On Tue, Aug 25, 2015 at 3:58 PM, Charles R Harris <charlesr.harris@gmail.com
wrote:
On Tue, Aug 25, 2015 at 1:00 PM, Travis Oliphant <travis@continuum.io> wrote:
Thanks for the write-up Nathaniel. There is a lot of great detail and interesting ideas here.
<snip>
I think that summarizes my main concerns. I will write-up more forward
thinking ideas for what else is possible in the coming weeks. In the mean time, thanks for keeping the discussion going. It is extremely exciting to see the help people have continued to provide to maintain and improve NumPy. It will be exciting to see what the next few years bring as well.

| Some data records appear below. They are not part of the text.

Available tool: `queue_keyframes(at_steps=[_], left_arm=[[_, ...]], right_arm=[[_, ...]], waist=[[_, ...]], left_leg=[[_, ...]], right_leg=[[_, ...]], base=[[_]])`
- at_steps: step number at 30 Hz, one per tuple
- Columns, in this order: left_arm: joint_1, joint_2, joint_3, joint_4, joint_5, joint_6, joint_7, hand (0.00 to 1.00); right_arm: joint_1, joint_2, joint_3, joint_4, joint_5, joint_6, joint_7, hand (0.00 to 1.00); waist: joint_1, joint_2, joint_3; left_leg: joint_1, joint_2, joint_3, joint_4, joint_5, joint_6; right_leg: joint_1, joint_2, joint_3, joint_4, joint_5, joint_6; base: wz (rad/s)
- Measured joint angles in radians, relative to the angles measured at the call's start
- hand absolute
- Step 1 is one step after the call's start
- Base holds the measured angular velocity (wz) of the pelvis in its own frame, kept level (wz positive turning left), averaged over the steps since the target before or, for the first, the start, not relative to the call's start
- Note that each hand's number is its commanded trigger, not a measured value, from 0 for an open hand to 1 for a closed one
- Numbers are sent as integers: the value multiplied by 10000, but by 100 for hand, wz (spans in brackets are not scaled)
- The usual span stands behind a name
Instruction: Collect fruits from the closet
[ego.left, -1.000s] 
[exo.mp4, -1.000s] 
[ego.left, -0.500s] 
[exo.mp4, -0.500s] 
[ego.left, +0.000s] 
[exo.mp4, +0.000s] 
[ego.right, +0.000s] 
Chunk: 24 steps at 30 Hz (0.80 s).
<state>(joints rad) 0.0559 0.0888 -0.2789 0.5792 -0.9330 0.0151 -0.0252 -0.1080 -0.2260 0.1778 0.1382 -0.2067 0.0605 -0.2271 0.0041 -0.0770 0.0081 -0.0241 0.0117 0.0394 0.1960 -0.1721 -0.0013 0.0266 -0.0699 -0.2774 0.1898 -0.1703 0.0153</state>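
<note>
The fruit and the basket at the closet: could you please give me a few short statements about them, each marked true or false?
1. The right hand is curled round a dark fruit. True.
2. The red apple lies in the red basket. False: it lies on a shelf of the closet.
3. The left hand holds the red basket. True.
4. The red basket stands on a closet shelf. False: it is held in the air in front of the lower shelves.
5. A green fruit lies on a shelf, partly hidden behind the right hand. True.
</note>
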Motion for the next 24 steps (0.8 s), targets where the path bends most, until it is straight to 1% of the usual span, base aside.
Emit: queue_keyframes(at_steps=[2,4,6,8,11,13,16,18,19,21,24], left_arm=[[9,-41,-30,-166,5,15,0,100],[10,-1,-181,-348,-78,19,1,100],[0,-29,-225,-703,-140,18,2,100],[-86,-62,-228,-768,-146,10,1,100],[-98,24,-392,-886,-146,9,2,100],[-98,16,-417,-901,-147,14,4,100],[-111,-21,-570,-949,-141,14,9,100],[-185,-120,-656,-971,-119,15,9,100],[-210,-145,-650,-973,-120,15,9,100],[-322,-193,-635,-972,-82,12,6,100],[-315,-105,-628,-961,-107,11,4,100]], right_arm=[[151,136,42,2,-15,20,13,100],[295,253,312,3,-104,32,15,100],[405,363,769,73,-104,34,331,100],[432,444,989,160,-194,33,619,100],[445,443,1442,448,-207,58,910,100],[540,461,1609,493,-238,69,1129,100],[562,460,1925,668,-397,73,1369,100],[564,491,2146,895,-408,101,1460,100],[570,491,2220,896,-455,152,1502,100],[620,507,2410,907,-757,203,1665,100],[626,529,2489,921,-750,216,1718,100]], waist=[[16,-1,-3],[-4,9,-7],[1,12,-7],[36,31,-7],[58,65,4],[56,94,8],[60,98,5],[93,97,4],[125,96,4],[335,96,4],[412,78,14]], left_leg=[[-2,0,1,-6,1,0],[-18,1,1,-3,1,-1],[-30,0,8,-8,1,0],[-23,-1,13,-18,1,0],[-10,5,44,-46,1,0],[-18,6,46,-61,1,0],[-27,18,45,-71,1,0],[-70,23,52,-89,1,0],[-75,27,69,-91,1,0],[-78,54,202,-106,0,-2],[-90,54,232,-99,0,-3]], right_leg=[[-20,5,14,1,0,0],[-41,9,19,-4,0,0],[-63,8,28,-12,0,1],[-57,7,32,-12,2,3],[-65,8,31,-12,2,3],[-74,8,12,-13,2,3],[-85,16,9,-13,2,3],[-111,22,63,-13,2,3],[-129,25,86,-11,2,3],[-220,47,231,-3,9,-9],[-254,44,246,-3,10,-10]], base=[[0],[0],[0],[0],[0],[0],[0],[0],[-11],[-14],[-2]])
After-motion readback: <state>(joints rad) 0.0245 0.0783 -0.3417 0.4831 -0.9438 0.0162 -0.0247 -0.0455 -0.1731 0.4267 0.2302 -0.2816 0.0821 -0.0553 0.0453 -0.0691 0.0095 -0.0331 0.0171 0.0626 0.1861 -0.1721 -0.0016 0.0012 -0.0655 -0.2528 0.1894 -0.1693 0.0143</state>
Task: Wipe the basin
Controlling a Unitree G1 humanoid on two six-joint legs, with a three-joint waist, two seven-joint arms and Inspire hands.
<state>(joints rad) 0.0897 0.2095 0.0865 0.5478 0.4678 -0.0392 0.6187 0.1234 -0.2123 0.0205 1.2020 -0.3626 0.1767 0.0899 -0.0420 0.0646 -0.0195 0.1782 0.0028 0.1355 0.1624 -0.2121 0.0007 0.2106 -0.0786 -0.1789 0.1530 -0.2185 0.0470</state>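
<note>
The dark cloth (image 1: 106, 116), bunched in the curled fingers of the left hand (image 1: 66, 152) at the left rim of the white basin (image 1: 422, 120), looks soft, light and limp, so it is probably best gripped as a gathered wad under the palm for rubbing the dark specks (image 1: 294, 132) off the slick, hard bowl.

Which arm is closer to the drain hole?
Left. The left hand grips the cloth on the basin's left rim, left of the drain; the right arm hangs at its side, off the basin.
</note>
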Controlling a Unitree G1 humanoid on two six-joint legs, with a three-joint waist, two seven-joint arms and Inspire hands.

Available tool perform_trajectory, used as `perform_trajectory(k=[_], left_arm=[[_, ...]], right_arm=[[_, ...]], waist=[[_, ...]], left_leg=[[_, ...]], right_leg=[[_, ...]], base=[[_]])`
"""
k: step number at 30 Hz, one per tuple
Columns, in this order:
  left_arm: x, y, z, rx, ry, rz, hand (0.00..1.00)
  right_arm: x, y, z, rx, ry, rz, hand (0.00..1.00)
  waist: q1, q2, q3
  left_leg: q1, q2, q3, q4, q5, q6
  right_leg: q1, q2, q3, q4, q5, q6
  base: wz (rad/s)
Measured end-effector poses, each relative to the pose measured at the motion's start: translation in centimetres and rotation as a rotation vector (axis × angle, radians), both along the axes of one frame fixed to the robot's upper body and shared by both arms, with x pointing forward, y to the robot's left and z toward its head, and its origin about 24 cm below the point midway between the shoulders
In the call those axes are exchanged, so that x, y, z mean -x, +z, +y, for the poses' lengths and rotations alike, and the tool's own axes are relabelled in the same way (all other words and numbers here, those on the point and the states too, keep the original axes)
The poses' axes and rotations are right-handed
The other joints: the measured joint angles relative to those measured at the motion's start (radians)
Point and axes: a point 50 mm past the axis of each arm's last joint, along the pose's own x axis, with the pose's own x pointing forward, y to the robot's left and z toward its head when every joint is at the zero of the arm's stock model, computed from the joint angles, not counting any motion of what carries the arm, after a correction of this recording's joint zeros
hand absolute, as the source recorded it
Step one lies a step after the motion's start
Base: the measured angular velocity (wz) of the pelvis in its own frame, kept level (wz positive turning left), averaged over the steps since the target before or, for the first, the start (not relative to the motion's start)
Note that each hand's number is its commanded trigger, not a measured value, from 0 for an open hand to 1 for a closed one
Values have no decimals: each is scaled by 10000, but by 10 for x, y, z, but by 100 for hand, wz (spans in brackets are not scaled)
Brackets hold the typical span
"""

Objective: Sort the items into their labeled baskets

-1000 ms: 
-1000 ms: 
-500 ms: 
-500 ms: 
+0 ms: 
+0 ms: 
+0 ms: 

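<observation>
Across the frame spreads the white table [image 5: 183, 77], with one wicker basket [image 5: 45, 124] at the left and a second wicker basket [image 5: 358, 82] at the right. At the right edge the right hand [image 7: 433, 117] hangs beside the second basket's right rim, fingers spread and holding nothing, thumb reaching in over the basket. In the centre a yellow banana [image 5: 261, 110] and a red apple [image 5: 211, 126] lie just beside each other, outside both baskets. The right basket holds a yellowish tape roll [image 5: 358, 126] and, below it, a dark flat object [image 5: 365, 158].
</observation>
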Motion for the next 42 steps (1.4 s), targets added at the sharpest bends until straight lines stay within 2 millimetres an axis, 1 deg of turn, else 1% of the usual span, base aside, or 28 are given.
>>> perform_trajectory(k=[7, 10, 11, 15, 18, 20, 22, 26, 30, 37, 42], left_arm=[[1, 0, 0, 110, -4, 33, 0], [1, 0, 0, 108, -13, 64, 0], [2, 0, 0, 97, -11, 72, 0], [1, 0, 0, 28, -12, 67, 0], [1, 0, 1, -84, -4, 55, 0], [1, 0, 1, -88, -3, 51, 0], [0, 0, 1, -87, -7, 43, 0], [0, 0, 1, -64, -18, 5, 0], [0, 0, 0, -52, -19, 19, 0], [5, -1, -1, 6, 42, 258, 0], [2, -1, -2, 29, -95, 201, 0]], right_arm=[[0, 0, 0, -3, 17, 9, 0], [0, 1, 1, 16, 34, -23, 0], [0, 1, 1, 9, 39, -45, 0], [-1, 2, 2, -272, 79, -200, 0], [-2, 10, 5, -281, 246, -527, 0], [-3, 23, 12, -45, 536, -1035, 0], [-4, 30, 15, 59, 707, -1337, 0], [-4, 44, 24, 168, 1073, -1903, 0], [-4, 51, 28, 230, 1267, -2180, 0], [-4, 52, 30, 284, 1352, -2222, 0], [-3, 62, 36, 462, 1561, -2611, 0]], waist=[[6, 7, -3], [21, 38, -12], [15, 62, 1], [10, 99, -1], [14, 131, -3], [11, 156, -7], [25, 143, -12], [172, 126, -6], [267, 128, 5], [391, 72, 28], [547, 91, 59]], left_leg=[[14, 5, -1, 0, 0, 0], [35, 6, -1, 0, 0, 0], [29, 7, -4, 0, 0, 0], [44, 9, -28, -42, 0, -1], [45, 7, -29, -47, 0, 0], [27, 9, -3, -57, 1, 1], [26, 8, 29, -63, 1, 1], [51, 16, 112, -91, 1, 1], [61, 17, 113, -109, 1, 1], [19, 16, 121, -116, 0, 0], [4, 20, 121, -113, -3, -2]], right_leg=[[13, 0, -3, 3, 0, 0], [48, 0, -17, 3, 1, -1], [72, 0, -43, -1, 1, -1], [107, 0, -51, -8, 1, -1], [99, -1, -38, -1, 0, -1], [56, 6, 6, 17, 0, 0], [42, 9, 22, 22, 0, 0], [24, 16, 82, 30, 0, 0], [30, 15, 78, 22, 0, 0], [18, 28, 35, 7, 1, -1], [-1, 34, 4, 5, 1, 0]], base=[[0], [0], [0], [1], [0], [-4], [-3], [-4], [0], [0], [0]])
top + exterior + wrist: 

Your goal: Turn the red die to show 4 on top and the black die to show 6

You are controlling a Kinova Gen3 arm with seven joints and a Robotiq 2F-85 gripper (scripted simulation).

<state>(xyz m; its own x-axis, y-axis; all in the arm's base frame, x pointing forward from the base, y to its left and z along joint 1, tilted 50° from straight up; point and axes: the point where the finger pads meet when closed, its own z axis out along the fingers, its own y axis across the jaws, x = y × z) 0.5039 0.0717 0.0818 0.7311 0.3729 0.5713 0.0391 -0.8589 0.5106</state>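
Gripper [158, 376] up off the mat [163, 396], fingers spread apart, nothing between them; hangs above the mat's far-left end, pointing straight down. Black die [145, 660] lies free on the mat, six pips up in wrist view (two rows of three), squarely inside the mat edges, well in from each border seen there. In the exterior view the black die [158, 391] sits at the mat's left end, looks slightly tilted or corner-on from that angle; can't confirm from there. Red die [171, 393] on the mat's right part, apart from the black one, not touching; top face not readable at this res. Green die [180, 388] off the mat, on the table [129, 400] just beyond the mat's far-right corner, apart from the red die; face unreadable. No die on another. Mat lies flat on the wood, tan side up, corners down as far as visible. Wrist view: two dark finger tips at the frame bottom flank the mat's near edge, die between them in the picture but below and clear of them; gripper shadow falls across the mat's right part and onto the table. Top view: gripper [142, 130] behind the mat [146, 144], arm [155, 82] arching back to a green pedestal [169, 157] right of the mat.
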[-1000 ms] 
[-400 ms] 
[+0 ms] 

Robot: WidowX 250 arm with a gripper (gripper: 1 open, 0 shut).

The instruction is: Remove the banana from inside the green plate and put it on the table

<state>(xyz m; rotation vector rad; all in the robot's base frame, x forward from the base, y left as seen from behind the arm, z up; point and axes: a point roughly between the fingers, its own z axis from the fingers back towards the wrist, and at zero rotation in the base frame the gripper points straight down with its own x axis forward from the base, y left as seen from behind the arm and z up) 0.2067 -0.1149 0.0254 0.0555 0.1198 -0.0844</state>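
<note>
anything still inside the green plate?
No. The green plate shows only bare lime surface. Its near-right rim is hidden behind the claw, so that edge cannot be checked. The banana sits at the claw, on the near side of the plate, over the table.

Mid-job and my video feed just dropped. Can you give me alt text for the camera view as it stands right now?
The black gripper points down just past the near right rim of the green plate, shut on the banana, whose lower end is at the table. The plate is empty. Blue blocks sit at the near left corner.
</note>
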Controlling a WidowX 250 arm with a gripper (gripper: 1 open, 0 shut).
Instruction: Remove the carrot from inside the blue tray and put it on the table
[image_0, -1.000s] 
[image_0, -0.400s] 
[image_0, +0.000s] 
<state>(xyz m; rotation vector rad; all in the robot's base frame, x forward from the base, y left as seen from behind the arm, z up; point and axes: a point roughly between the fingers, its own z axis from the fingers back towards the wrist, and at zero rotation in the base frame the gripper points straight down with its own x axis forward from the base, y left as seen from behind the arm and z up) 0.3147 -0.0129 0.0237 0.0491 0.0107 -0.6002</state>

I think the only thing that looks even a little bit like a numpy 2.0 at this time is dynd. Rewriting numpy, let alone producing numpy 2.0 is a major project. Dynd is 2.5+ years old, 3500+ commits in, and still in progress. If there is a decision to pursue Dynd I could support that, but I think we would want to think deeply about how to make the transition as painless as possible. It would be good at this point to get some feedback from people currently using dynd. IIRC, part of the reason for starting dynd was the perception that is was not possible to evolve numpy without running into compatibility road blocks. Travis, could you perhaps summarize the thinking that went into the decision to make dynd a separate project?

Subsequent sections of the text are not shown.